• **WORK INSTRUCTIONS**
List the lines of this listing that hold the word "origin".

• **PROVIDED DATA**
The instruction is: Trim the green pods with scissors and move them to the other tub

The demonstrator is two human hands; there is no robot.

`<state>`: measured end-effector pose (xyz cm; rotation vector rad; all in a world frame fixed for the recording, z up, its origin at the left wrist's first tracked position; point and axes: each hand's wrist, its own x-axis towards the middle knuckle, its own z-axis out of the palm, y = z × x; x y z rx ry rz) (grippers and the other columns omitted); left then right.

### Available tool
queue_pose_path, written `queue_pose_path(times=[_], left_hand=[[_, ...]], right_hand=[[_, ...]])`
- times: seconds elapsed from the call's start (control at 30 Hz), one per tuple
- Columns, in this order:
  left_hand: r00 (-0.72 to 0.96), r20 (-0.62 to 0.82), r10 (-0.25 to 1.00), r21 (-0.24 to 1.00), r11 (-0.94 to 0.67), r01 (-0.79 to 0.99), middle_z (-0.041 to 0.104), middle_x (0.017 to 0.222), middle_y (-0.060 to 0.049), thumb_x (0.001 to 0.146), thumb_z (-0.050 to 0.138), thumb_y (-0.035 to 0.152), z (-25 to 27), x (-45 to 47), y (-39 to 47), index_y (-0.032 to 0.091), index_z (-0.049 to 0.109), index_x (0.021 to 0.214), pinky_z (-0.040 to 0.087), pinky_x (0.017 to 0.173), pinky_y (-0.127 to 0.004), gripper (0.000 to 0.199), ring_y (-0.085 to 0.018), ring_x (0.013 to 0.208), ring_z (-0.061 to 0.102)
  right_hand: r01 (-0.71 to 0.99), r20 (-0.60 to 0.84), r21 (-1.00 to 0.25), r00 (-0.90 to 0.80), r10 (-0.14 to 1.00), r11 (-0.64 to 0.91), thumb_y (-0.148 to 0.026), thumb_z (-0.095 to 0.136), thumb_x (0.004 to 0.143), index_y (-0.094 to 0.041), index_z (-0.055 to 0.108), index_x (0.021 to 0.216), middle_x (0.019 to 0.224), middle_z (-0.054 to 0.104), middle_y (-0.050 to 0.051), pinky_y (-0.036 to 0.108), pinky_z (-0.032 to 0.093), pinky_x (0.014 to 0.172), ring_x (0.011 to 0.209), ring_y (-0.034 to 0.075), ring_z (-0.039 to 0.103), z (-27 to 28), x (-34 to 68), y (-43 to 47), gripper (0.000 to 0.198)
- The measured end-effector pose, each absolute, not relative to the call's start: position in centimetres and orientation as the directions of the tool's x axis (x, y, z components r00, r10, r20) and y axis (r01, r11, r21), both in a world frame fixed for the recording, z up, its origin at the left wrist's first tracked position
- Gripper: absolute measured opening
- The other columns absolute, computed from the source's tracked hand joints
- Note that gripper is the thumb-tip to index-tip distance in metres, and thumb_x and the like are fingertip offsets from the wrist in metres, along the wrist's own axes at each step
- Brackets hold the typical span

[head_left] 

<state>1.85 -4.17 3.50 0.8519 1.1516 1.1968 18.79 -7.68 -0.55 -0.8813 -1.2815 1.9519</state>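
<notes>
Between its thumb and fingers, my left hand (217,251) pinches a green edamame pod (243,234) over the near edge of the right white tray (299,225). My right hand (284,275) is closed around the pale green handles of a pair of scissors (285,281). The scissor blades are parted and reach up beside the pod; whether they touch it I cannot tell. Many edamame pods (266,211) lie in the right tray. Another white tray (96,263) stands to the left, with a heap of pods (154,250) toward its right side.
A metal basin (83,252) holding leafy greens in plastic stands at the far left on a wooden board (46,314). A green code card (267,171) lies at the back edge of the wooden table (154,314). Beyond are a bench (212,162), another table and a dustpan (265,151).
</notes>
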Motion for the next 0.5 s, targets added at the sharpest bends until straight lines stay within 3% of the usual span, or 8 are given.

• **RESPONSE TO THE EXERCISE**
`<state>`: measured end-effector pose (xyz cm; rotation vector rad; all in a world frame fixed for the recording, z up, its origin at the left wrist's first tracked position; point and axes: each hand's wrist, its own x-axis towards the middle knuckle, its own z-axis out of the palm, y = z × x; x y z rx ry rz) (grippers and the other columns omitted); left then right.
- The measured end-effector pose, each absolute, not relative to the call's start: position in centimetres and orientation as the directions of the tool's x axis (x, y, z components r00, r10, r20) and y axis (r01, r11, r21), both in a world frame fixed for the recording, z up, its origin at the left wrist's first tracked position

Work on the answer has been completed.